== Brief ==
Identify all lines in the data containing the string "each". Copy them out.

Stored items:

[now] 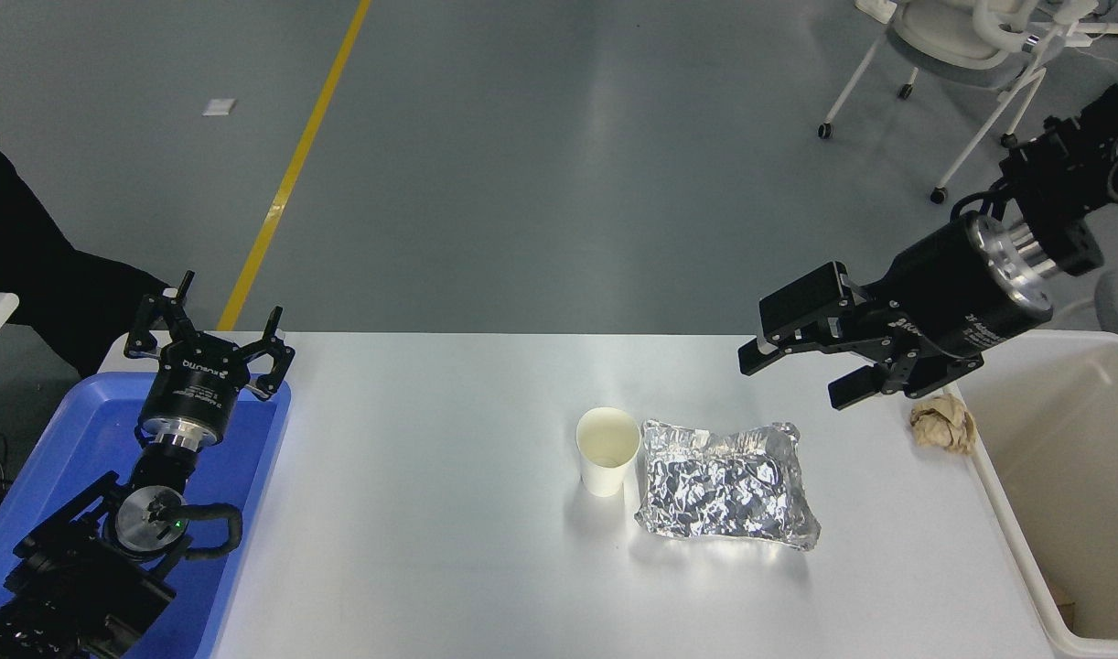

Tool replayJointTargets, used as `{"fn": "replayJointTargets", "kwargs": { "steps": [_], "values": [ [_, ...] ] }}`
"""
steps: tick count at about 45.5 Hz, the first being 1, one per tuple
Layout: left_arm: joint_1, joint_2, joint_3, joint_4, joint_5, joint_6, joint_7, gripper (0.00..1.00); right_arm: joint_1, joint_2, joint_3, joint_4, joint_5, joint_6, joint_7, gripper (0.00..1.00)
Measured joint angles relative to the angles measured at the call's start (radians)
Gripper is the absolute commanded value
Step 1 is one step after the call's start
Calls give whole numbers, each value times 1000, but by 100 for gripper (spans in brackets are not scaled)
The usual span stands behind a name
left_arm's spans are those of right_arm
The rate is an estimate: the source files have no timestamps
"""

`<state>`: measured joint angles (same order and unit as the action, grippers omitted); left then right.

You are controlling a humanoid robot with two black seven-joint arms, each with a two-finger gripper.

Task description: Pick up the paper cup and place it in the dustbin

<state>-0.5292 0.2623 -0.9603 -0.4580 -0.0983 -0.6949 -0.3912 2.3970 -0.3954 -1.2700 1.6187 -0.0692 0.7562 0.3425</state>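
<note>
The white paper cup [607, 450] stands upright near the middle of the white table [413, 513], touching or almost touching the crumpled silver foil packet [725, 485] on its right. The off-white dustbin [1062, 476] stands at the table's right edge. My right gripper [792, 377] is open and empty, hanging above the table's far right part, up and to the right of the cup and apart from it. My left gripper [209, 339] is open and parked at the lower left over the blue tray.
A crumpled brown paper ball [943, 424] lies against the dustbin's left wall, just below my right gripper's wrist. A shallow blue tray [83, 458] sits at the table's left end. A person's dark sleeve [28, 265] shows at the left edge. A wheeled chair [962, 55] stands beyond.
</note>
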Motion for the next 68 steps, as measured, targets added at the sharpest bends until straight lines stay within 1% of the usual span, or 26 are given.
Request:
{"fn": "replayJointTargets", "kwargs": {
  "steps": [7, 11, 17, 26, 34, 42, 58, 68],
  "values": [
    [0, 0, 0, 1, 0, 0, 0, 100, 16, 88, -47, -9, 19, 14, -6, 100],
    [0, 0, 0, 1, 0, 0, 0, 100, 22, 140, -86, -12, 3, 20, -10, 100],
    [0, 0, -1, 1, 0, 1, 0, 100, 26, 189, -122, -13, -29, 24, -13, 100],
    [0, 0, -1, 1, 0, 1, 0, 100, 27, 228, -150, -13, -76, 27, -14, 100],
    [0, 0, -1, 1, 0, 1, 0, 100, 23, 237, -160, -14, -101, 28, -15, 100],
    [0, 0, -1, 1, 0, 1, 0, 100, 0, 196, -157, -33, -163, 21, -15, 100],
    [0, 0, 0, 1, 0, 2, 0, 100, -152, 40, -163, -195, -359, -115, -16, 100],
    [0, 0, 0, 0, 0, 1, 0, 100, -232, -8, -127, -265, -400, -157, -15, 100]
  ]
}}
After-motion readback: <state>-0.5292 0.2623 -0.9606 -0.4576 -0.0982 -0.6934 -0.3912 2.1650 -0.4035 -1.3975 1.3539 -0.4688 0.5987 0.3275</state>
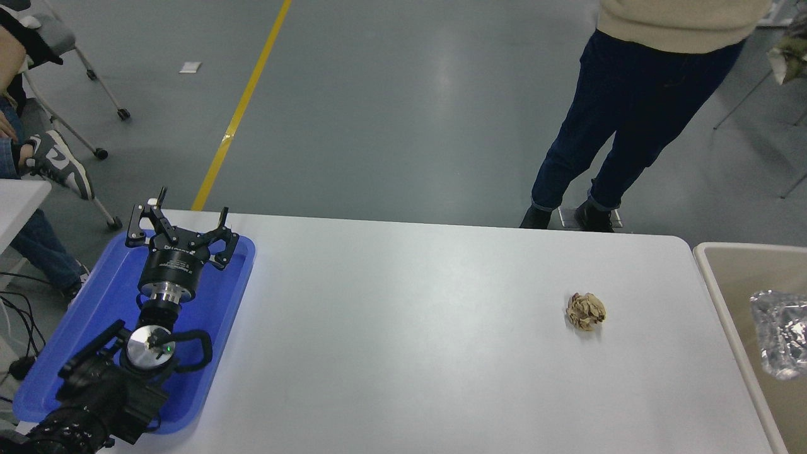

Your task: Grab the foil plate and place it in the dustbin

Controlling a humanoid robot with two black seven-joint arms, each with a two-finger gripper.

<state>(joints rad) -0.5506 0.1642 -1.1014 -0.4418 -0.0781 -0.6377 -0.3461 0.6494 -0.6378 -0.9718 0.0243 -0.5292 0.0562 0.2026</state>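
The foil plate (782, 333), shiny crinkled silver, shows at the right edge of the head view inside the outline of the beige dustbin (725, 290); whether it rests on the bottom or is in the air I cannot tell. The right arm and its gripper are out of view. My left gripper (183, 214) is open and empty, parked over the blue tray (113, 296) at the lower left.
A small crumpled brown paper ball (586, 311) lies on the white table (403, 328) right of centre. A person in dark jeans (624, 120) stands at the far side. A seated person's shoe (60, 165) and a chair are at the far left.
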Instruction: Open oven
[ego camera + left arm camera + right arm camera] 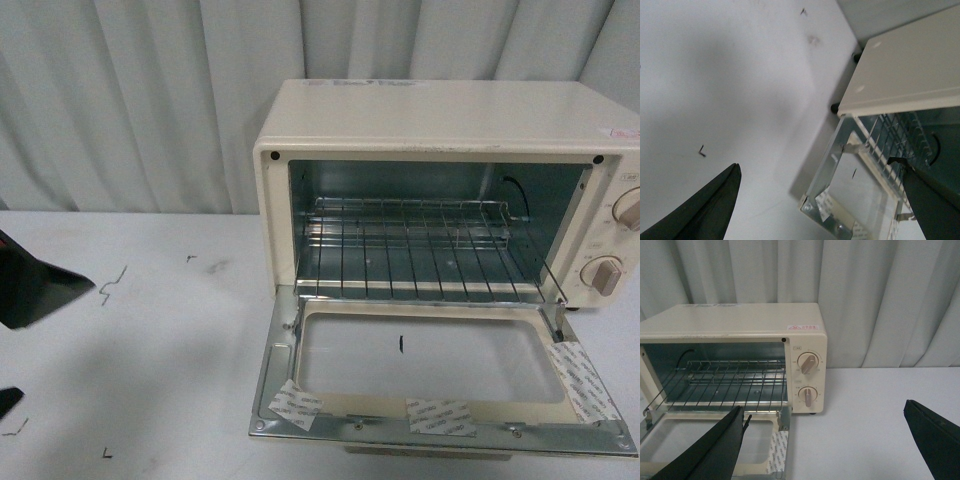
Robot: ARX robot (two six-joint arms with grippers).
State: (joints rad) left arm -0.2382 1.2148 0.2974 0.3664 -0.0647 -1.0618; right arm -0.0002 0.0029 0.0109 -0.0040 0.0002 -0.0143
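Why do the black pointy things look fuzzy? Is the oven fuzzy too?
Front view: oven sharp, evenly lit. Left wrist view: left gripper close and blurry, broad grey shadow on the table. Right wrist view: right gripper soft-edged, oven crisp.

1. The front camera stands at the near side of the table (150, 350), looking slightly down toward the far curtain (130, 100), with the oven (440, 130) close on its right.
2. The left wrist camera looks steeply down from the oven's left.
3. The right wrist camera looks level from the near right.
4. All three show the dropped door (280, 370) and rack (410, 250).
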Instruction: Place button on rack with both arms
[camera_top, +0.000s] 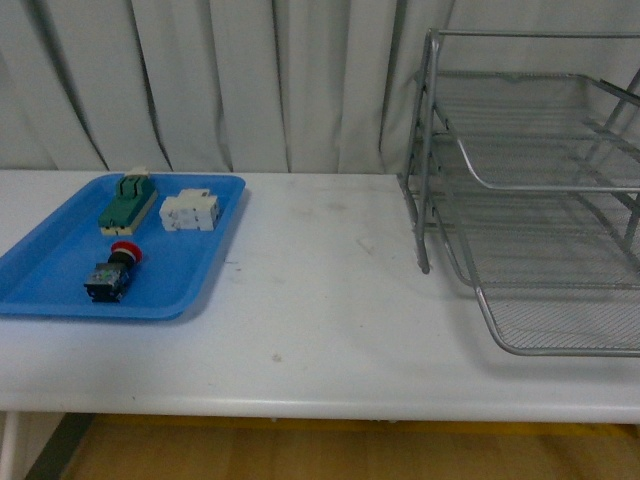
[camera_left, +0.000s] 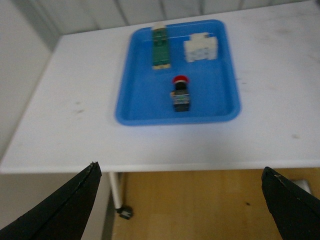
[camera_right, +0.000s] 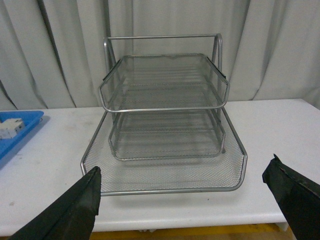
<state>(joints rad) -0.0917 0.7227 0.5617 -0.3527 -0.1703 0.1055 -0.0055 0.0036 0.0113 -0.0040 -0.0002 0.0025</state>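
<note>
The rack (camera_right: 165, 108) is bare silver metal: fine wire mesh in smooth tubular frames with a dull sheen. The tray (camera_top: 50, 270) is smooth blue plastic, slightly glossy. The table (camera_top: 320, 320) has a smooth, matt white top with faint grey scuffs. The curtain (camera_top: 250, 80) is pale matt cloth hanging in soft folds. The floor (camera_left: 200, 200) looks like yellowish wood. The button (camera_top: 113, 272) has a red cap on a black, plastic-looking body. The terminal block (camera_top: 190, 211) looks like white plastic, and the switch block (camera_top: 128, 200) has a matt green top.
</note>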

== Result ==
Calls give whole numbers, each value times 1000, but by 100 for gripper (spans in brackets are not scaled)
You are controlling a humanoid robot with two black seven-joint arms, each with a two-finger gripper.
Controlling a humanoid robot with two black seven-joint arms, each with a two-finger gripper.

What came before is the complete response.